WHAT IS REQUIRED — Copy the lines word for word. Begin at the line that contains "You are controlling" and end with the final line of the data.

BEGIN DATASET CONTENT

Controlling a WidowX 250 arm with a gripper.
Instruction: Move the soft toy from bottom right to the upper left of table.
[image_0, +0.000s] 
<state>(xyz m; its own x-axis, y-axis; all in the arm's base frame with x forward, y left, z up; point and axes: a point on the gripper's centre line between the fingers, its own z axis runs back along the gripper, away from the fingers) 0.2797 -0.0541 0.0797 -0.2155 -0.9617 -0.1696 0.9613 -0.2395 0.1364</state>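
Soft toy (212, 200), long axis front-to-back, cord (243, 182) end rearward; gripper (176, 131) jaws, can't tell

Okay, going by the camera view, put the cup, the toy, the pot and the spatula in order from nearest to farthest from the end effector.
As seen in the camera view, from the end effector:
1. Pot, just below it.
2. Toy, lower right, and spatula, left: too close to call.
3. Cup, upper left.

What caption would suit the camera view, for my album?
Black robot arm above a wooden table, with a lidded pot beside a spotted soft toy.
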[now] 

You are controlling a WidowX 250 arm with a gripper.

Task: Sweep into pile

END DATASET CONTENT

RESULT OF THE TASK —
You are controlling a WidowX 250 arm with a gripper.

Task: Sweep into pile

There is nothing further to this answer.